What you will do: Please repeat only the stretch of records running from the first line through the line that contains "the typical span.".

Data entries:
****************

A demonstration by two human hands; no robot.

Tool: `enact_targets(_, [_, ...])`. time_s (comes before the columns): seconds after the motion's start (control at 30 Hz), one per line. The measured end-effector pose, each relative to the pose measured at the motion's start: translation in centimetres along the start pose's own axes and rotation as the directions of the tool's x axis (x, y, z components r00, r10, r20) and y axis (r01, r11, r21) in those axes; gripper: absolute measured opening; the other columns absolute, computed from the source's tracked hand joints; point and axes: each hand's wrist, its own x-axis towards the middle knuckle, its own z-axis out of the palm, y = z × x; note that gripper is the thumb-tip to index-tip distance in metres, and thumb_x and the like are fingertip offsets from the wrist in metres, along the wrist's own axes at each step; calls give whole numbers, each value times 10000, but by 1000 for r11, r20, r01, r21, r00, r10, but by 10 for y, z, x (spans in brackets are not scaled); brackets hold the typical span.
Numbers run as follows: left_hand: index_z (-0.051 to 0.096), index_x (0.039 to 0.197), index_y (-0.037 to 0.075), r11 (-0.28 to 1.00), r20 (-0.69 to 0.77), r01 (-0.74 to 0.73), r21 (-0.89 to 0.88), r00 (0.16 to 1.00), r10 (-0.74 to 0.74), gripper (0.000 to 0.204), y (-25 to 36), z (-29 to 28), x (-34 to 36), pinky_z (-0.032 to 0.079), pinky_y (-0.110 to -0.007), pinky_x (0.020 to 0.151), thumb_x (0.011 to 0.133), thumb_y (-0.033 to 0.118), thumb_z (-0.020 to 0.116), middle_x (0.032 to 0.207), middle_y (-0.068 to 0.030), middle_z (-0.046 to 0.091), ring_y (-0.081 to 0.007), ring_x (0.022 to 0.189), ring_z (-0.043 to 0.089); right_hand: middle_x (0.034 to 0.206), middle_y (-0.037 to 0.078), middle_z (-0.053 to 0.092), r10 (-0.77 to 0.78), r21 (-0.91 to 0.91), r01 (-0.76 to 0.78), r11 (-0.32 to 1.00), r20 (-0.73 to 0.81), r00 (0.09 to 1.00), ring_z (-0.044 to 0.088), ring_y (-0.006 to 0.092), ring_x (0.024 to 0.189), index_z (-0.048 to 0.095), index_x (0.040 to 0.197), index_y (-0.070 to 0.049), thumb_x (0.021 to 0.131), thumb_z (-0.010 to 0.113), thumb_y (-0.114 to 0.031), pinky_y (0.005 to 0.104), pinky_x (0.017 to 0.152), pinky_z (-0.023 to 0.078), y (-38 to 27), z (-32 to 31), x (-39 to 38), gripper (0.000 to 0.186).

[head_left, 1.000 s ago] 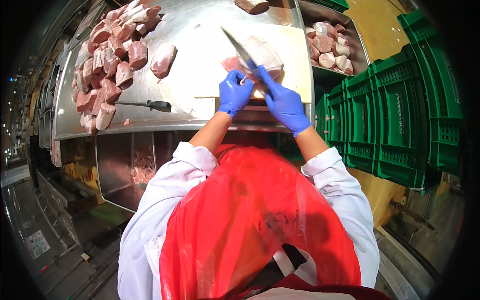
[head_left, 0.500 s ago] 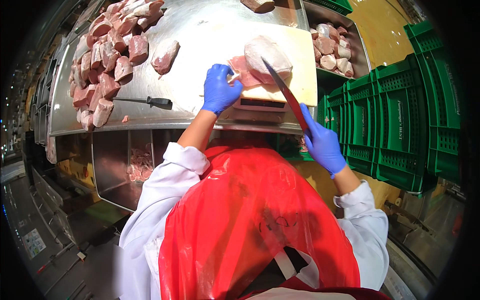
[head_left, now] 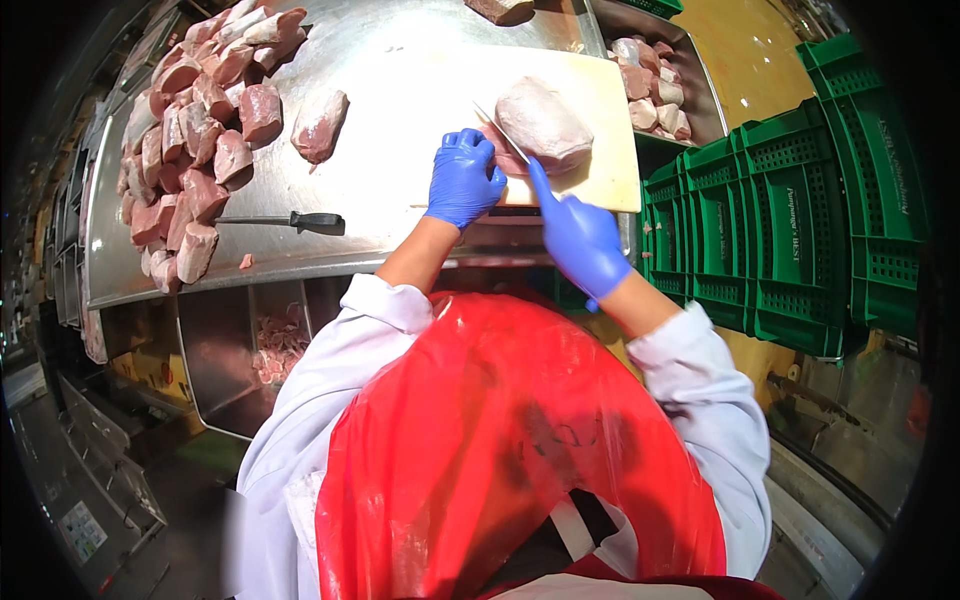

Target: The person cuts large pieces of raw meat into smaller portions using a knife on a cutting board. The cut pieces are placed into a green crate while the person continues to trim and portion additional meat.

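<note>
A pale, fat-covered chunk of raw meat [head_left: 545, 122] lies on the white cutting board [head_left: 610, 85]. A thin reddish flap [head_left: 508, 163] spreads from its left side. In a blue glove, my left hand [head_left: 466, 180] is closed at that flap's near-left edge, its fingertips partly hidden. My gloved right hand [head_left: 582, 240] grips a knife, whose handle the fingers cover. The narrow knife blade [head_left: 516, 148] points away and to the left, lying over the flap along the chunk's left side.
Left on the steel table [head_left: 270, 180] is a heap of meat pieces [head_left: 185, 140], a single piece [head_left: 320, 126] and a black-handled sharpening steel [head_left: 315, 219]. Below sits a metal bin [head_left: 222, 350] with trimmings. Green crates [head_left: 790, 230] stand right, beyond a meat-filled tray [head_left: 705, 85].
My right hand has swung left and inward, bringing the blade from on top of the chunk to its left side. My left hand has shifted slightly right, and its fingers are curled tighter.
</note>
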Motion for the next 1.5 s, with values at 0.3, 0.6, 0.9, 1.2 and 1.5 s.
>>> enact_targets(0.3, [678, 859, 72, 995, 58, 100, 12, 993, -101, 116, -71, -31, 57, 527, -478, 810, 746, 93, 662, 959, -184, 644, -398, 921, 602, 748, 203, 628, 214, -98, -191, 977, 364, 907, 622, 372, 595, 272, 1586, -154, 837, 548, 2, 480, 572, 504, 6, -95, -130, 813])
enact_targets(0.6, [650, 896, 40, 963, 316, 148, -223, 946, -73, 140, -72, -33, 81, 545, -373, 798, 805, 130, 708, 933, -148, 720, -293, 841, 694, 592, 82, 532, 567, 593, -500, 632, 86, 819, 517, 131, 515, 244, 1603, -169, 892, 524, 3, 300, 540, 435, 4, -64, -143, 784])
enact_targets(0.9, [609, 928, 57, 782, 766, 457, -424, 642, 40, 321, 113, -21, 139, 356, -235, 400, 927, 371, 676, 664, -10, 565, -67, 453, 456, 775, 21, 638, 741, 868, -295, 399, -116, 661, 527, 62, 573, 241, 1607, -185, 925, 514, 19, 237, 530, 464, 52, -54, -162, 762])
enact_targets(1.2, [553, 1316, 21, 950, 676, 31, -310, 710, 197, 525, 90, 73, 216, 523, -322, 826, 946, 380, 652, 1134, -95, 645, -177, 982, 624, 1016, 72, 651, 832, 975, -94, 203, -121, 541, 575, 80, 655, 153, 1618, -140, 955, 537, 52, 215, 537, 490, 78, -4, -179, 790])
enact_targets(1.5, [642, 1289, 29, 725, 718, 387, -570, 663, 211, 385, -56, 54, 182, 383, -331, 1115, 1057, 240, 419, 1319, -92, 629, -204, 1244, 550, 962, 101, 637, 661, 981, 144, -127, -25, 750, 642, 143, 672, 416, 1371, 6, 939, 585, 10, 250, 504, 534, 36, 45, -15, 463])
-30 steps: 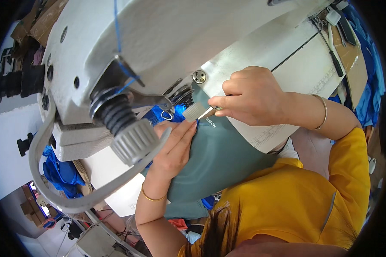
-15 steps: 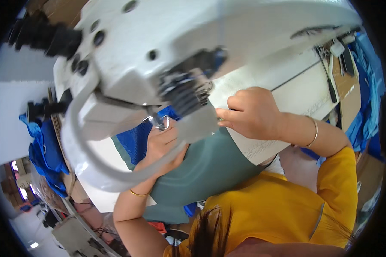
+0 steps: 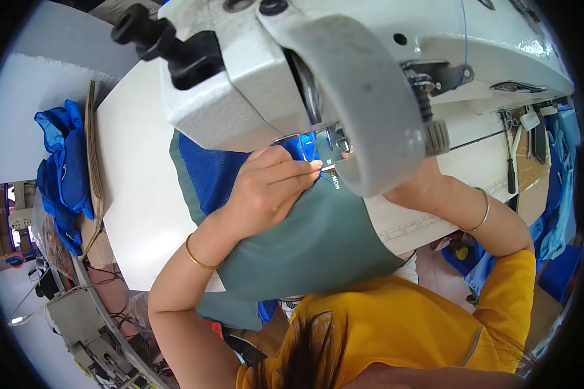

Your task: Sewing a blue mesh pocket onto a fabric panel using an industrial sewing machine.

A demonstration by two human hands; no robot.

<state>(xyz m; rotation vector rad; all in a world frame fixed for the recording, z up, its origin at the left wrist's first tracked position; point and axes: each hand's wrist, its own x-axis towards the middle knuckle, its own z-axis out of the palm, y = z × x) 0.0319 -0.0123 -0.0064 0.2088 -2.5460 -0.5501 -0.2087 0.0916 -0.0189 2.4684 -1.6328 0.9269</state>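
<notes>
- Far left, a bundle of blue cloth (image 3: 65,168) beside the upright edge of a brown board (image 3: 95,162).
- Next, the pale tabletop (image 3: 136,194), with the white sewing machine head (image 3: 233,107) reaching over it.
- Blue mesh cloth (image 3: 207,172) lies on the green cloth (image 3: 298,249), left of the left hand; the green cloth spreads over the tabletop under the machine and down past the front edge toward the person.
- The left hand (image 3: 266,185), a gold bangle (image 3: 196,257) at its wrist, lies on the cloth, fingers narrow and close together — whether they pinch a fold, I cannot tell.
- At its fingertips, a slim pale piece (image 3: 329,166), too small to name, slants toward the right hand, near small white lettering on the green cloth.
- A thick grey curved guard (image 3: 376,97) of the machine stands in front of the right hand (image 3: 418,187) — its fingers are mostly hidden, so I cannot tell their grip.
- Farther right, a bangle (image 3: 484,211) on the right wrist, a black-handled screwdriver (image 3: 511,172) and hanging blue cloth (image 3: 566,188).
</notes>
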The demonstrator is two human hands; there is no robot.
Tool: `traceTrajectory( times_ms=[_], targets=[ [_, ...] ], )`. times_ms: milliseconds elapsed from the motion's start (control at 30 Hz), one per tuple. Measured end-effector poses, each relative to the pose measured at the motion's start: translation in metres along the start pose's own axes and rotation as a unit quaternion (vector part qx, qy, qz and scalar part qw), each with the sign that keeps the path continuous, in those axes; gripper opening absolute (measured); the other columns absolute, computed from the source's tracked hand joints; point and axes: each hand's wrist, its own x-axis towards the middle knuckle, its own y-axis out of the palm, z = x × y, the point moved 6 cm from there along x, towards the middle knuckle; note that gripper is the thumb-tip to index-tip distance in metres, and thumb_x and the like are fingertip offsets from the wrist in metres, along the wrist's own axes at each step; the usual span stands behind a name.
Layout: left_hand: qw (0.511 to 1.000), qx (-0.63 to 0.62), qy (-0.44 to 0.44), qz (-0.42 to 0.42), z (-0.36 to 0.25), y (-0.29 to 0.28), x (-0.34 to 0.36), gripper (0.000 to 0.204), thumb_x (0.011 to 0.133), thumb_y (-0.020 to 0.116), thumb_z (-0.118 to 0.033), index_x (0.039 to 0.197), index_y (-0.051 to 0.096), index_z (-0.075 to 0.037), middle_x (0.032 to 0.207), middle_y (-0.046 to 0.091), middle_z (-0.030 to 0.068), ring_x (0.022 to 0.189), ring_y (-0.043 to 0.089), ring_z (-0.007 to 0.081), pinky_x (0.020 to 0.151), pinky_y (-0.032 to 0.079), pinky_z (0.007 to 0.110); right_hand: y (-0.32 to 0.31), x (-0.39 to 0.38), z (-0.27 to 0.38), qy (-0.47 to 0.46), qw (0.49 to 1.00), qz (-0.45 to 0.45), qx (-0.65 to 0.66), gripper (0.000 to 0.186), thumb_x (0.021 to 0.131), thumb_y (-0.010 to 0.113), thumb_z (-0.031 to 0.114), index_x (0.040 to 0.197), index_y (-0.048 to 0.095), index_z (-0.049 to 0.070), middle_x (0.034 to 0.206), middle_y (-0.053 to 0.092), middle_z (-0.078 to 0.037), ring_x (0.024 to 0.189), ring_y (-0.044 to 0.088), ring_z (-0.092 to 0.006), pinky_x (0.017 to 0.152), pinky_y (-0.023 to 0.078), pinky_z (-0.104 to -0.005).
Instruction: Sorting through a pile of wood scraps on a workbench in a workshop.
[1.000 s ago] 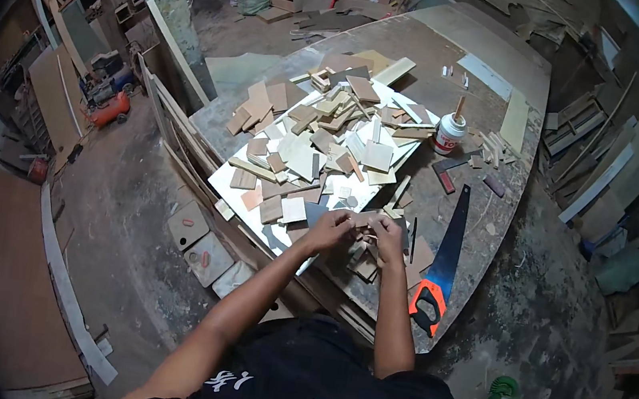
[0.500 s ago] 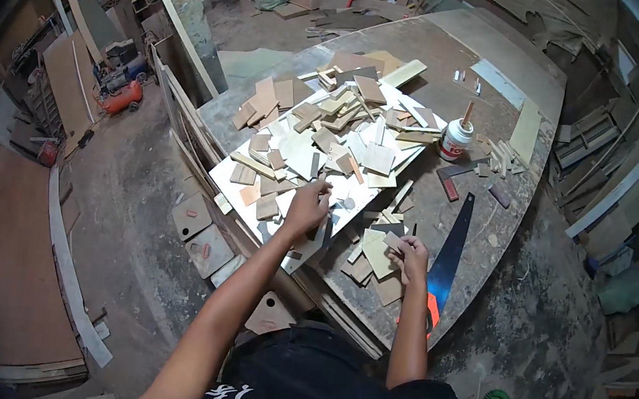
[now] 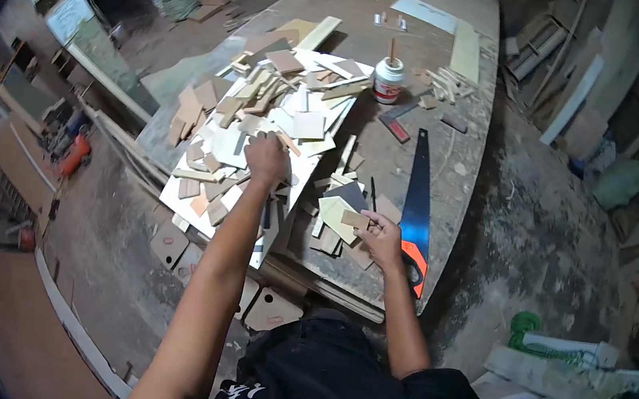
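Observation:
My right hand point(image 3: 383, 243) pinches a small light-brown wood block point(image 3: 355, 219) above a low heap of offcuts on the bench. Just under it lie a pale, pointed wood piece point(image 3: 335, 216) and a dark flat piece point(image 3: 349, 195). Over the large pile of wood scraps point(image 3: 309, 125), my left hand point(image 3: 268, 159) is palm down with its fingers curled. Its fingertips are hidden, so anything in them cannot be made out. A white board point(image 3: 309, 167) lies under the pile.
To the right of my right hand lies a handsaw point(image 3: 419, 192) with an orange handle. Farther back stand a white glue bottle point(image 3: 388, 81) with a stick in it and several small wood strips point(image 3: 451, 88). A red-and-black block point(image 3: 396, 127) lies nearby. The workbench point(image 3: 458, 161) has a curved right edge.
The view has swung, so the bench appears farther left. My left hand has turned palm down over the pile, its fingers now curled under. The right hand still holds the small wood block.

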Motion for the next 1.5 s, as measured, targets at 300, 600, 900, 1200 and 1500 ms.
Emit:
traceTrajectory(
  times_ms=[300,600,900,1200,1500],
  targets=[
    [0.986,-0.163,-0.04,0.02,-0.005,-0.023,-0.014,0.04,0.071,0.072,-0.024,0.098,0.052,-0.003,0.09,0.059,0.0159,0.087,0.056,0.0346,0.074,0.044,0.045,-0.042,-0.012,0.005,-0.027,0.997,-0.071,-0.009,0.04,0.067,0.069,-0.01,0.102,0.052,-0.002,0.09,0.062,-0.01,0.079,0.062,-0.0148,0.07,0.052,-0.0246],
    [0.67,-0.722,-0.155,0.071,0.03,-0.016,-0.085,0.04,0.084,0.065,-0.016,0.121,0.053,-0.006,0.108,0.059,0.0043,0.083,0.055,0.0108,0.064,0.044,0.022,0.002,0.012,0.005,-0.006,0.998,-0.009,0.059,0.041,0.078,0.057,-0.004,0.118,0.048,-0.004,0.101,0.062,-0.014,0.083,0.063,-0.0177,0.071,0.056,-0.0282],
    [0.467,-0.844,-0.12,0.234,-0.015,-0.027,-0.128,0.053,0.087,0.061,-0.024,0.133,0.04,-0.009,0.12,0.053,0.0061,0.099,0.053,0.0148,0.081,0.046,0.03,0.062,0.013,0.032,0.059,0.988,0.047,0.136,0.034,0.08,0.055,0.002,0.115,0.052,0.003,0.102,0.058,-0.009,0.09,0.061,-0.0166,0.07,0.054,-0.0285],
    [0.821,-0.505,0.043,0.262,-0.075,-0.01,-0.164,0.053,0.068,0.078,-0.011,0.115,0.056,-0.002,0.109,0.059,0.012,0.088,0.061,0.0191,0.075,0.051,0.029,0.033,-0.001,-0.014,0.118,0.993,0.017,-0.015,0.027,0.085,0.059,0.009,0.111,0.054,0.002,0.099,0.059,-0.009,0.083,0.062,-0.0185,0.068,0.054,-0.0331],
    [0.762,-0.528,0.061,0.369,-0.094,0.015,-0.195,0.056,0.083,0.067,-0.016,0.131,0.041,-0.003,0.125,0.051,0.0151,0.105,0.058,0.024,0.085,0.05,0.034,-0.116,0.091,-0.03,0.146,0.977,-0.153,-0.025,0.029,0.079,0.055,-0.004,0.107,0.052,0.001,0.088,0.059,-0.011,0.069,0.064,-0.0247,0.05,0.055,-0.0372]
  ],
)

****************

Reply:
A demonstration by two human hands; no robot.

Tool: `enact_targets(_, [_, ...])`. time_s (comes before the columns): seconds after the motion's start (control at 30 Hz), one per line. The measured end-effector pose, each relative to the pose measured at the motion's start: translation in centimetres along the start pose's own axes and rotation as the directions of the tool's x axis (x, y, z components r00, r10, r20) and y axis (r01, r11, r21) in those axes; gripper: absolute measured opening; the other columns absolute, computed from the source's tracked hand joints; point and axes: each hand's wrist, its own x-axis towards the middle knuckle, its own z-axis out of the palm, y = z × x; note that gripper is the thumb-tip to index-tip distance in metres, and thumb_x and the like are fingertip offsets from the wrist in metres, along the wrist's own axes at each step; calls give whole numbers, each value times 10000, but by 1000 for r11, r20, r01, r21, r00, r10, but by 10 for y, z, x (spans in brackets are not scaled); brackets hold the typical span.

No further work is required for this exercise.